One Tough Chick: What happens when the place you call home becomes a place of fear; paralyzing you in your tracks and questioning who you are and what you've become? That's the question that Jodie Foster sets out to answer in the new tough-chick thriller The Brave One (R). Directed by Neil Jordan (The Crying Game, Breakfast On Pluto) the film brings to light the vigilante that each of us has inside of us. If you've seen the trailer for the film you know just about everything that happens but what you don't know is how Foster pulls the film up from just a big screen made-for-tv-type movie. A woman suffers a brutal attack that kills her fiancee and makes her a stranger to herself. It lacks oomph in a number of places but Foster makes up for that with her ever changing expressions that paint a picture of precision of what she's feeling and thinking. She could go the entire movie with no dialogue and we'd still be able to follow her on her journey from city walker/radio personality Erica Bain to a gun-toting crime stopping renegade.

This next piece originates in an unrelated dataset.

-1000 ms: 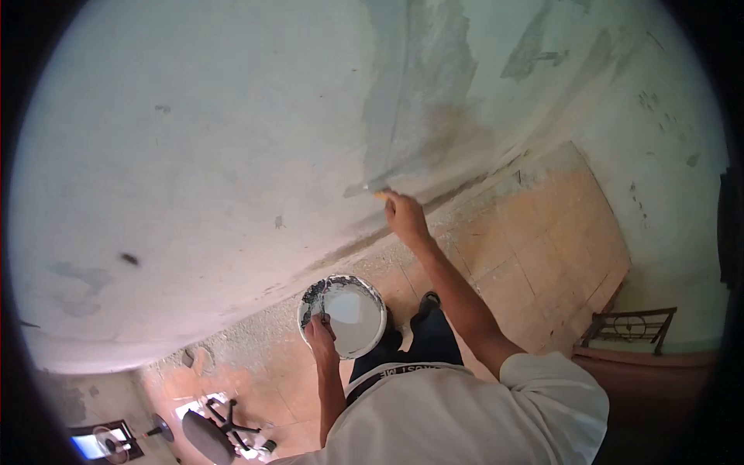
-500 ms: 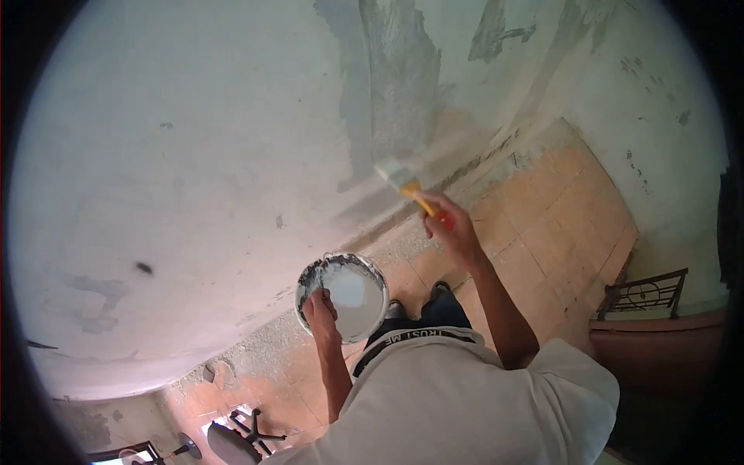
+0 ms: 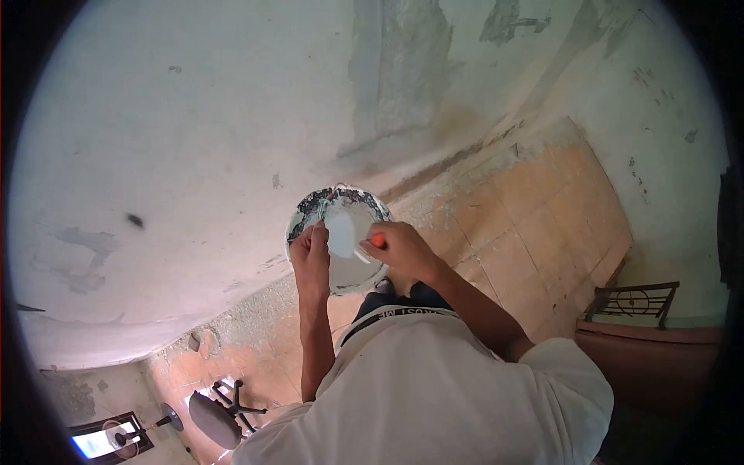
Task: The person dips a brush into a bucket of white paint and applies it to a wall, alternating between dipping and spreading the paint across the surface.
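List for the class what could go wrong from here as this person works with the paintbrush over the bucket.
The bucket seems to hang from the left hand alone, so a slipping grip could spill the pale liquid over the tiled floor.

The right hand holds the paintbrush over the near side; drips might land on the white shirt.

Knocking the smeared rim could flick some onto the wall.

The round bucket (image 3: 313,203), dark-blotched inside, holds pale liquid (image 3: 341,235); the red-handled brush (image 3: 377,240), mostly hidden, is over its opening.
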Demonstrator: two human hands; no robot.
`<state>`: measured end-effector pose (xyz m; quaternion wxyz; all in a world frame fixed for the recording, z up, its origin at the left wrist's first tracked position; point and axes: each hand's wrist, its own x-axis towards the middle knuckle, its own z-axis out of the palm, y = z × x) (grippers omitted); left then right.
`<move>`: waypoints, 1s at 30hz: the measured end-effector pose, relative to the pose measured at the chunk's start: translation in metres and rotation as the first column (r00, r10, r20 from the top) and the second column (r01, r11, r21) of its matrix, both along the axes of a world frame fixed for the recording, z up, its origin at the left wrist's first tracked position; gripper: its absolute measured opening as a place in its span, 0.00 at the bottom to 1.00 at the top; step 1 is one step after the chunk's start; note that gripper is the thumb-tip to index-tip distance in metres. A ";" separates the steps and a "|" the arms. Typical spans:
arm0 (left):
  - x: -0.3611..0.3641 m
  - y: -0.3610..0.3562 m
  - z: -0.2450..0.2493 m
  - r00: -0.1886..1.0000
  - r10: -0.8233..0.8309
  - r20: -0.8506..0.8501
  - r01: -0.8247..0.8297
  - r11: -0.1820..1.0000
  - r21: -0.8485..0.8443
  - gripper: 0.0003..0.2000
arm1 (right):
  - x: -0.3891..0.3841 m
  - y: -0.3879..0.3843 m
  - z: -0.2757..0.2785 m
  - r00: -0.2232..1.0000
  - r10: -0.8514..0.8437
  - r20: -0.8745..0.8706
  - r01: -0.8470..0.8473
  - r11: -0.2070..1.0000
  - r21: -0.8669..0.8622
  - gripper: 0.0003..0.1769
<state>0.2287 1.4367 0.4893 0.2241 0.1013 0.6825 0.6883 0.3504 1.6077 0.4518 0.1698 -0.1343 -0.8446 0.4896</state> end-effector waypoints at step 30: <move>-0.075 0.003 -0.061 0.977 -0.209 -0.045 0.206 0.977 -0.054 0.22 | -0.124 -0.013 -0.178 0.974 0.093 0.208 -0.155 0.938 0.309 0.21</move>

As the "victims" build up in the city that never sleeps, detective Mercer (Terrence Howard) begins to suspect Erica and begins investigating her. Mercer himself is haunted by the criminals that he can't put away and reveals himself as conflicted and vulnerable during an interview. Foster and Howard have terrific chemistry; not to take anything away from Howard but it's mostly Foster. She should give a master class on infusing a role, any role, with all she's got.

As the film follows Erica to the inevitable conclusion and as she sets out to get her dog back, the film debates the morality of Erica's actions and offers no real easy answers. As Erica becomes tortured more and more with each killing; each one a hole inside of her, we too become conflicted too. I've no doubt that there will be cheering as the film nears its journey and that is probably the scariest part of the whole film.

The Brave One might not get any award nominations; I'm not even sure if Foster will garner one, however, the film will make one think about right and wrong; good and evil; white and black and just how thin the lines between those things are.

Vomit scene: Yes. Visible: No. Scene occurs after the subway shooting when Foster's character enters the bathroom of the club.